- TASK REQUIREMENTS -
Go through the material and set down every line without alteration.

- DATA SEGMENT -
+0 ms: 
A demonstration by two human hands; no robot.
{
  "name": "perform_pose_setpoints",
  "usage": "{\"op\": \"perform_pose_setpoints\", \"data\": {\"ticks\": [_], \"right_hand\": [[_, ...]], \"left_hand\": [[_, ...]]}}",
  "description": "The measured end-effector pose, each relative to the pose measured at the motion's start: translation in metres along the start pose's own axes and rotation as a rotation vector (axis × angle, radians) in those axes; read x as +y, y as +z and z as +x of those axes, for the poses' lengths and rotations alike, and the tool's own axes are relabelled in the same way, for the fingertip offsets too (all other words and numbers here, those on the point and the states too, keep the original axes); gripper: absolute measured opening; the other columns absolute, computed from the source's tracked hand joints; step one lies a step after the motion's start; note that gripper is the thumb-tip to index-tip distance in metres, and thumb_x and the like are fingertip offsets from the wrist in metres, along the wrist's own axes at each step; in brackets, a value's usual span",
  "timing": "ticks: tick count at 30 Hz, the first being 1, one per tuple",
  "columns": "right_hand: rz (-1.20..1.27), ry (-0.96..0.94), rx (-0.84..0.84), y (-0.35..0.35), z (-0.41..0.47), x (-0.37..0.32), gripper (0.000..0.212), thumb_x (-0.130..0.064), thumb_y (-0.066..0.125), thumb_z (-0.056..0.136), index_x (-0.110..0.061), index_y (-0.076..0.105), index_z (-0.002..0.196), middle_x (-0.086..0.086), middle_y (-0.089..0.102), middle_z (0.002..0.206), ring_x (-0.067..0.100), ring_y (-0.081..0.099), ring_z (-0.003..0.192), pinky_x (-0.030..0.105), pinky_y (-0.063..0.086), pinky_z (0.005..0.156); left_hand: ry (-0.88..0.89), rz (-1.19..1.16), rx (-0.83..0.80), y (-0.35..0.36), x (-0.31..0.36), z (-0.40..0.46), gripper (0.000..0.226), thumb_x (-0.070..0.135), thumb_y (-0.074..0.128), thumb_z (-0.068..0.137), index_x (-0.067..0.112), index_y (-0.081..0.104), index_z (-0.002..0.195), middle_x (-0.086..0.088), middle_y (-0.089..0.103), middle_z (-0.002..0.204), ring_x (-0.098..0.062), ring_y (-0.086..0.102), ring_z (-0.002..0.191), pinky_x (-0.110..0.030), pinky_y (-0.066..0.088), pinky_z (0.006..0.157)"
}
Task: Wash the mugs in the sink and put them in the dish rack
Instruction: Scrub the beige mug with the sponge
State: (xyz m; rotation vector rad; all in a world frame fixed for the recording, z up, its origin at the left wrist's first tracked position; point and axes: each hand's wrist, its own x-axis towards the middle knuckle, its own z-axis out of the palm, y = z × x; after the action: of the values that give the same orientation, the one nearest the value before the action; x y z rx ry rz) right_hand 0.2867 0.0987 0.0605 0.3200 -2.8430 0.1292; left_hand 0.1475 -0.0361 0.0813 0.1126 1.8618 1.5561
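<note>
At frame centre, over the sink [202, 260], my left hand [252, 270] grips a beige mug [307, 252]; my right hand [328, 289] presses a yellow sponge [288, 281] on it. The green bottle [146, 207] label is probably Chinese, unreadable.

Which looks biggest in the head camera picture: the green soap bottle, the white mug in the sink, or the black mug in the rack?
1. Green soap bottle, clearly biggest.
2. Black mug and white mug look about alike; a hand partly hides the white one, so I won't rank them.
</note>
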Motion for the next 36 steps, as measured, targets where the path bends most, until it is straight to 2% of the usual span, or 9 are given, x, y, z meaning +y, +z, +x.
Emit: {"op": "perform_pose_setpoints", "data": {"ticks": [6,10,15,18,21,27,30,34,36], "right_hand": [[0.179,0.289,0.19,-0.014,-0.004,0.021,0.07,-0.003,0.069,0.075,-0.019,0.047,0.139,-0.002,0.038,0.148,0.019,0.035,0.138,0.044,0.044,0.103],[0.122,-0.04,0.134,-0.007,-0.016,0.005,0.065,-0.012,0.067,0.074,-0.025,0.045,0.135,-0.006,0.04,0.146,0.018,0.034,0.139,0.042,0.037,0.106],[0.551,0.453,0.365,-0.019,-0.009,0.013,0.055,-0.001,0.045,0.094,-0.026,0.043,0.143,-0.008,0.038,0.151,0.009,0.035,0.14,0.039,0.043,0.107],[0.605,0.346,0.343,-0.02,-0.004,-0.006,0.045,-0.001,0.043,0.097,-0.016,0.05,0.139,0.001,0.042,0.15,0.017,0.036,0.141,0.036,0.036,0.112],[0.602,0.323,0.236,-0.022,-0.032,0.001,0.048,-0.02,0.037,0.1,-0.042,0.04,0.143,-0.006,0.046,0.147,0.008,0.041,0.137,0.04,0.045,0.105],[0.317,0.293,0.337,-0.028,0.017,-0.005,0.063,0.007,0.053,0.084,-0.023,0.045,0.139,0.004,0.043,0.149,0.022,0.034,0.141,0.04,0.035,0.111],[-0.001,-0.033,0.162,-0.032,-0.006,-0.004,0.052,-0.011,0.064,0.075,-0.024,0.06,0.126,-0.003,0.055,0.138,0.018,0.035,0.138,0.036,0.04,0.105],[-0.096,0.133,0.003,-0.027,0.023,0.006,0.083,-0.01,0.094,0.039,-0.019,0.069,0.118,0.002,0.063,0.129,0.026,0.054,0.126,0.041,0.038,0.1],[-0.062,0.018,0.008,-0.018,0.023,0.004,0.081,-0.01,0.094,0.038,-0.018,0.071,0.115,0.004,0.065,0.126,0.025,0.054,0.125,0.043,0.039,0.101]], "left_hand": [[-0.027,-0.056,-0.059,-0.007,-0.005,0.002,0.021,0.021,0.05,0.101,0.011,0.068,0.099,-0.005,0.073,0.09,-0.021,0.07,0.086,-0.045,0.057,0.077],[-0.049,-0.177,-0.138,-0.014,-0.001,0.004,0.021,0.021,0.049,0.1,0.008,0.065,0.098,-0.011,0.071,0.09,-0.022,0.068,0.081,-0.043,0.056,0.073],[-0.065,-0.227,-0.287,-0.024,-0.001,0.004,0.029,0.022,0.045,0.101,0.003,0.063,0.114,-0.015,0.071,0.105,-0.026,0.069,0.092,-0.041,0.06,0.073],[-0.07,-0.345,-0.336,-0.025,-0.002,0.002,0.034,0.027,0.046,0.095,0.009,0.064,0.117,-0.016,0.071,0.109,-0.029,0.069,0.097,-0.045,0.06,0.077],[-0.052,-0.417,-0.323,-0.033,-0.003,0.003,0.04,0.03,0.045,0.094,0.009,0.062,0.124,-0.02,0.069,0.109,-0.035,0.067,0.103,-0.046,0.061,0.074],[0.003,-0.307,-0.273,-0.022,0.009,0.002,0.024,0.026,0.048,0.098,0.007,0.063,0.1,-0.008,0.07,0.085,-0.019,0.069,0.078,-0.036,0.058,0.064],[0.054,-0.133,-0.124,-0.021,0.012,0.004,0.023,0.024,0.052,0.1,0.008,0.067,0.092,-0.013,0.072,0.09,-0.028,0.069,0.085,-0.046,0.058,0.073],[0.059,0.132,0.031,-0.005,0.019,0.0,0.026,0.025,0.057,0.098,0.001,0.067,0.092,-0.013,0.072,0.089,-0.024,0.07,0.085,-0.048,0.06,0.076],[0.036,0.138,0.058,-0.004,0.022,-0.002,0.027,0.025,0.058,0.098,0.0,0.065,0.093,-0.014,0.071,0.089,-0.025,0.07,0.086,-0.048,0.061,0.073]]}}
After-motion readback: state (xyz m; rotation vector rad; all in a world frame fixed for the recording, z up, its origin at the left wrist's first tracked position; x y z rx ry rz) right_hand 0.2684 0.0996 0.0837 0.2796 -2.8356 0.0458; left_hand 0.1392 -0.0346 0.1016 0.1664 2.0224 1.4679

- COMPLETED TASK -
+0 ms: 
A demonstration by two human hands; no robot.
{
  "name": "perform_pose_setpoints",
  "usage": "{\"op\": \"perform_pose_setpoints\", \"data\": {\"ticks\": [_], \"right_hand\": [[_, ...]], \"left_hand\": [[_, ...]]}}",
  "description": "The measured end-effector pose, each relative to the pose measured at the motion's start: translation in metres along the start pose's own axes and rotation as a rotation vector (axis × angle, radians) in those axes; read x as +y, y as +z and z as +x of those axes, for the poses' lengths and rotations alike, and the tool's own axes are relabelled in the same way, for the fingertip offsets too (all other words and numbers here, those on the point and the states too, keep the original axes); gripper: absolute measured opening; the other columns absolute, computed from the source's tracked hand joints; step one lies a step after the motion's start; note that gripper is the thumb-tip to index-tip distance in metres, and thumb_x and the like are fingertip offsets from the wrist in metres, along the wrist's own axes at each step; in brackets, a value's usual span",
  "timing": "ticks: tick count at 30 Hz, the first being 1, one per tuple",
  "columns": "right_hand: rz (-1.20..1.27), ry (-0.96..0.94), rx (-0.84..0.84), y (-0.35..0.35), z (-0.41..0.47), x (-0.37..0.32), gripper (0.000..0.212), thumb_x (-0.130..0.064), thumb_y (-0.066..0.125), thumb_z (-0.056..0.136), index_x (-0.110..0.061), index_y (-0.076..0.105), index_z (-0.002..0.196), middle_x (-0.086..0.086), middle_y (-0.089..0.102), middle_z (0.002..0.206), ring_x (-0.067..0.100), ring_y (-0.081..0.099), ring_z (-0.003..0.192), pinky_x (-0.030..0.105), pinky_y (-0.063..0.086), pinky_z (0.005..0.156); left_hand: ry (-0.88..0.89), rz (-1.19..1.16), rx (-0.83..0.80), y (-0.35..0.36), x (-0.31..0.36), z (-0.40..0.46), gripper (0.000..0.226), thumb_x (-0.070..0.135), thumb_y (-0.074..0.128), thumb_z (-0.068..0.137), index_x (-0.067..0.112), index_y (-0.081..0.104), index_z (-0.002..0.195), middle_x (-0.086..0.088), middle_y (-0.089..0.103), middle_z (-0.002..0.204), ring_x (-0.098..0.062), ring_y (-0.086..0.102), ring_z (-0.002..0.191), pinky_x (-0.110..0.030), pinky_y (-0.066..0.088), pinky_z (0.006..0.157)"
}
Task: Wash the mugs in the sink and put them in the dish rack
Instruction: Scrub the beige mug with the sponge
State: (xyz m; rotation vector rad; all in a world frame fixed for the recording, z up, its origin at the left wrist's first tracked position; point and axes: each hand's wrist, its own x-axis towards the middle knuckle, its own z-axis out of the palm, y = z × x; after the action: of the values that give the same orientation, the one nearest the value before the action; x y z rx ry rz) right_hand 0.2867 0.0987 0.0605 0.3200 -2.8430 0.1292; left_hand 0.1475 -0.0361 0.0813 0.1126 1.8618 1.5561
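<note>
At frame centre, over the sink [202, 260], my left hand [252, 270] grips a beige mug [307, 252]; my right hand [328, 289] presses a yellow sponge [288, 281] on it. The green bottle [146, 207] label is probably Chinese, unreadable.

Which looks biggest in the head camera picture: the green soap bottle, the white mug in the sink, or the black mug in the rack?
1. Green soap bottle, clearly biggest.
2. Black mug and white mug look about alike; a hand partly hides the white one, so I won't rank them.
</note>
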Motion for the next 36 steps, as measured, targets where the path bends most, until it is straight to 2% of the usual span, or 9 are given, x, y, z meaning +y, +z, +x.
Emit: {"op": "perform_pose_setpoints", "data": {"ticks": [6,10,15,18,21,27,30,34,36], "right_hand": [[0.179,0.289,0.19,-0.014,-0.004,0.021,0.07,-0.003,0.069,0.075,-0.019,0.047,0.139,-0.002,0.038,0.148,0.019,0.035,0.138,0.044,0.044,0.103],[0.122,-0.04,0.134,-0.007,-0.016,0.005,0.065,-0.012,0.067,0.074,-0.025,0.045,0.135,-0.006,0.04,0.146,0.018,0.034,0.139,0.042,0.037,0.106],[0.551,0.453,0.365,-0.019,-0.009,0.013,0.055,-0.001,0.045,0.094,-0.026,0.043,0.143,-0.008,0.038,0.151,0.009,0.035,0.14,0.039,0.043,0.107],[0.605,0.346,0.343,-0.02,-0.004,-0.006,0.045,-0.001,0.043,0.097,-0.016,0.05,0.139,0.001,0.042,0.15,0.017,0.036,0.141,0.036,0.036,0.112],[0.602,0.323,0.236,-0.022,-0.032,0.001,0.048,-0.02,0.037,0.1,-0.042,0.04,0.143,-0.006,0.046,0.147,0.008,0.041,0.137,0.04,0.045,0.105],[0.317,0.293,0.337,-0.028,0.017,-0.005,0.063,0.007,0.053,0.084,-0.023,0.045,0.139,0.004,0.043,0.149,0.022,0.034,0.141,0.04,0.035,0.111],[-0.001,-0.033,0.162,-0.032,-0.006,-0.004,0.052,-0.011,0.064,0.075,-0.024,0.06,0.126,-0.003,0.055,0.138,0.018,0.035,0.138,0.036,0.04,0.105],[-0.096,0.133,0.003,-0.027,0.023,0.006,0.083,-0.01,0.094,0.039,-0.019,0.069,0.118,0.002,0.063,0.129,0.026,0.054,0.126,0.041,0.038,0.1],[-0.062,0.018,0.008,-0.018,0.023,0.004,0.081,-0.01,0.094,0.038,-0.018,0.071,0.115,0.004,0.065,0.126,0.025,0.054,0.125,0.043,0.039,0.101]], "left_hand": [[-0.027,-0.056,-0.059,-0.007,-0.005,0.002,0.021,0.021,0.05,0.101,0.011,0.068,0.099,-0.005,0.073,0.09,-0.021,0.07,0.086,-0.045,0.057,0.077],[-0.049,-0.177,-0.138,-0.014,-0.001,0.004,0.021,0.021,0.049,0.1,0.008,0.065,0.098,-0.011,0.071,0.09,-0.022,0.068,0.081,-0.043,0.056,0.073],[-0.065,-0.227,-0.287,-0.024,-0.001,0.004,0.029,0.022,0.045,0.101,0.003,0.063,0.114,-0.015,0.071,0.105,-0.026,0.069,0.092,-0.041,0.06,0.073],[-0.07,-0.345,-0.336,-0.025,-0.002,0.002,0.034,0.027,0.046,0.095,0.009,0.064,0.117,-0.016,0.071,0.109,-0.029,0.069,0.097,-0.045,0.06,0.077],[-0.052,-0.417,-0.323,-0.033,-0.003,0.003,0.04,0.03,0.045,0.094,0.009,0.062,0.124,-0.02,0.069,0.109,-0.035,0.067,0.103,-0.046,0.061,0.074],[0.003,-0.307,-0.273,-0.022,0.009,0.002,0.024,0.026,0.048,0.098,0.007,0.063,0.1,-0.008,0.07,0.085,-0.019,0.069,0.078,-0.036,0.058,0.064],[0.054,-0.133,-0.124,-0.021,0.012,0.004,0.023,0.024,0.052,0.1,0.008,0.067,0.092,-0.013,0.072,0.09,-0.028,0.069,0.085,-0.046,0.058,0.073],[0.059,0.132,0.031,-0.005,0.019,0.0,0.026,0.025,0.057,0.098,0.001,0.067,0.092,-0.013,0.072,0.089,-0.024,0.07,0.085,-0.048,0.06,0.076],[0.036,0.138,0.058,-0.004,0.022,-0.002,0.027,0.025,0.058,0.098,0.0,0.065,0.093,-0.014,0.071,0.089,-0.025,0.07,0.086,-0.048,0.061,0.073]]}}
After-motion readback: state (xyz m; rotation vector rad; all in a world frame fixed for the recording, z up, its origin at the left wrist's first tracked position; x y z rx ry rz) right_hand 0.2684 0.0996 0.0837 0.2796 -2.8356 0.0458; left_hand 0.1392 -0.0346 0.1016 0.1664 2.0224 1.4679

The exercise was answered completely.